I am scholar who studies and teaches about representations of the body in visual culture. I am the designer and instructor for 3 BLS courses: Art of Life, Photography: Context and Illusions, and Representing Women. These classes include examples from fine art, film, television, advertisements, medical images, and so on, and in my own writing, I focus specifically on these representations of the visibly disabled body. I also consider everyday social interaction as a form of visual culture. As a woman with very noticeable physical disabilities, I know a lot about the stare. And often for me, daily life can become a theater for performance. At the Kroger near my house, I have been stared at, mainly by children; asked how long I have been disabled or what “happened” to me; told various stories about other disabled people; and told I am admired, because if the person speaking were “like” me, they wouldn’t want to leave the house. Now, it’s always good to be called amazing, but it’s not so great when that term is based on low expectations for what I can and should so. I always have to consider whether to use the moment as a teaching tool or whether to blow it off and not waste my time. I like to respond to children, for example, by telling them I was “born this way,” or that I don’t have legs because I don’t need them. I didn’t know how to respond when the cashier at CVS asked me how long I had been doing things for myself, as if implying the question “how long have you been out of the hospital?” I wish I had had a better come back, but I just declared, “Since birth!” Sometimes these moments amuse me, but sometimes they make me angry and sad. Not so much sad about myself, but sad that disability has such a bad rap.
The other day, after I left the doctor’s office, I scooted across the parking lot to Rose’s discount department store. I was happy to find 2 pairs of cute, inexpensive sunglasses, since recently it seemed that all my other cheap sunglasses had been breaking. I thought I should call my husband to come to pick me up, but then I realized I had forgotten my cell phone. I asked the woman at the checkout line if there was a phone nearby I could use, and I explained my predicament. She responded that I better get a hold of him soon, because what if I were to get abducted. I found this to be an odd response, because we were in a public space in a nice neighborhood. I scowled and said in a joking tone that I wasn’t worried about that, but I just wanted to get home. She then told me I should worry about that (being abducted), because “they go after all kinds of women.” I scowled again, in more anger. Was that supposed to be some sort of twisted compliment, that even though I was disabled, that I was still attractive to abductors?! And in the first place, the fact that she was talking about me as being abducted meant she was classifying me as helpless, dependent, childlike, or somehow already vulnerable.

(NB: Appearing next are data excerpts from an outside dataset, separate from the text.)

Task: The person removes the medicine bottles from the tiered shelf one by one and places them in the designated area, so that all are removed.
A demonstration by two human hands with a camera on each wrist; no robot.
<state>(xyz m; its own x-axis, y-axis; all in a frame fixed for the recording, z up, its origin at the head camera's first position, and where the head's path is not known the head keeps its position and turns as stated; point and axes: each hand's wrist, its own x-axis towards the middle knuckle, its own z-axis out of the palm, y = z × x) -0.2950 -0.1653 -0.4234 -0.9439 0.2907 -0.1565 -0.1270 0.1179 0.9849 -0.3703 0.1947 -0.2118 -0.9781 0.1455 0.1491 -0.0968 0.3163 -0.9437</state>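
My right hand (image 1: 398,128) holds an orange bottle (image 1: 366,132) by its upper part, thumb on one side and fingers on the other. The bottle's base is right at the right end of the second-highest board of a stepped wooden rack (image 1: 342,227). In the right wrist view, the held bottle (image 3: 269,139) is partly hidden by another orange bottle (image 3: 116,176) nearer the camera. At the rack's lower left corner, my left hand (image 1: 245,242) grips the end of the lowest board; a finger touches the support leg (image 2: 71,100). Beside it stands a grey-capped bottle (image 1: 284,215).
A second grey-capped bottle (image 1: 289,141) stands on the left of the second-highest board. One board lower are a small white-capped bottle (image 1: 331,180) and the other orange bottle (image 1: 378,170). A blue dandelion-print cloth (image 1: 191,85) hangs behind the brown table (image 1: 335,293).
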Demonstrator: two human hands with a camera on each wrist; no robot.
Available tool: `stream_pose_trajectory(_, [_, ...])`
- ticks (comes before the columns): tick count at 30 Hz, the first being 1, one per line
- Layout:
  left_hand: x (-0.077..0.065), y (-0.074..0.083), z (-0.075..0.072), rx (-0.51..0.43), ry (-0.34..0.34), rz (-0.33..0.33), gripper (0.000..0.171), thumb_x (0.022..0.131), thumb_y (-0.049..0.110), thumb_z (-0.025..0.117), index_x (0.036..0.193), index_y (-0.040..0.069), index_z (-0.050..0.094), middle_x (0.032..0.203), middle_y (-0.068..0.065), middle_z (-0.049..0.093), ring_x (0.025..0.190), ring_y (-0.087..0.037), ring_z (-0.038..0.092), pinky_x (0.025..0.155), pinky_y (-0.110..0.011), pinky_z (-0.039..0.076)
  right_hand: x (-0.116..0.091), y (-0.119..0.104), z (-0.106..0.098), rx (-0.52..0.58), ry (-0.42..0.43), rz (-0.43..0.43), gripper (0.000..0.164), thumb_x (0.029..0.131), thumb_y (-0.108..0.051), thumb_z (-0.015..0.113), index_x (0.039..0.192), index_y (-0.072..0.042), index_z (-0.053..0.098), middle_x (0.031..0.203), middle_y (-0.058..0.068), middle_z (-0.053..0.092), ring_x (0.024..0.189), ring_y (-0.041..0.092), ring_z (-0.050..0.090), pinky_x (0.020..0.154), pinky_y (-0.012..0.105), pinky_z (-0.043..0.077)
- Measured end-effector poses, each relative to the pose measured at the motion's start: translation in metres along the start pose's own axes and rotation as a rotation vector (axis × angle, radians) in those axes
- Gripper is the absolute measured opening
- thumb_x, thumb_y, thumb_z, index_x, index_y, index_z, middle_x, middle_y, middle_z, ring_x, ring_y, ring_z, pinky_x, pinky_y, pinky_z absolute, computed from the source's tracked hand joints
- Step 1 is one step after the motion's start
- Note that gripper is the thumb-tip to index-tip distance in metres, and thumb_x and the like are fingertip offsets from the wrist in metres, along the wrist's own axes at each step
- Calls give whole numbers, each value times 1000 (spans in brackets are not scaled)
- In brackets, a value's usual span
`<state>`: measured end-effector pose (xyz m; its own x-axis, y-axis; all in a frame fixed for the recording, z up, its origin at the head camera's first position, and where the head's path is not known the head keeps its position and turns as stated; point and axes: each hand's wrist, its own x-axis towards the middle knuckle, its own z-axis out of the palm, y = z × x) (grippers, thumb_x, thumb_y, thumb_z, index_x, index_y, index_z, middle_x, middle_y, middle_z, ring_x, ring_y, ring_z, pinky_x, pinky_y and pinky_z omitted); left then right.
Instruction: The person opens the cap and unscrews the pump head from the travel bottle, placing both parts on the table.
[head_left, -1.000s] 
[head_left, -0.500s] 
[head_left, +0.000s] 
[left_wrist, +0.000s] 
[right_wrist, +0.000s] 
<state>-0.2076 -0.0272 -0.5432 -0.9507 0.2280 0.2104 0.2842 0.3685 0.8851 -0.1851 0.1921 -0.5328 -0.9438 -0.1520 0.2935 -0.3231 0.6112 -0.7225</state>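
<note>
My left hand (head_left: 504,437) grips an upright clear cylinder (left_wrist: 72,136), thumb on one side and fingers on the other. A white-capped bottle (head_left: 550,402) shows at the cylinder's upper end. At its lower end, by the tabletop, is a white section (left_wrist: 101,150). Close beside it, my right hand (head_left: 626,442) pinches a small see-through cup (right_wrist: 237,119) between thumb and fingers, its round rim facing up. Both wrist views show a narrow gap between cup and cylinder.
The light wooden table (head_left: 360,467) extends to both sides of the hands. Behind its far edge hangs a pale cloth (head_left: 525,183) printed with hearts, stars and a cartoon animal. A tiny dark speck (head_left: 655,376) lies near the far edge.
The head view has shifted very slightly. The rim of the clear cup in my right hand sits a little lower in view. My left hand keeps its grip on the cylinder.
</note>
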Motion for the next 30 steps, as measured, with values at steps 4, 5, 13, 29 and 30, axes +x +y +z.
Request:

I don’t think all that people think before they speak, and certainly don’t realize the assumptions and stereotypes that are communicated through their utterances. And, I realize their comments have much more to say about their own ignorance and insecurities than mine.
And all these interactions aren’t negative. In some ways, I feel like a celebrity. I stand out in a crowd, and I attract attention. I do exchange many smiles and hellos with people around my usual haunts. In some restaurants where my husband and I eat often, the wait staff may even remember what I want to order. Sometimes the comradery is nice, yet at times, I wish I could remain incognito. I’d love to hear from others who have these experiences.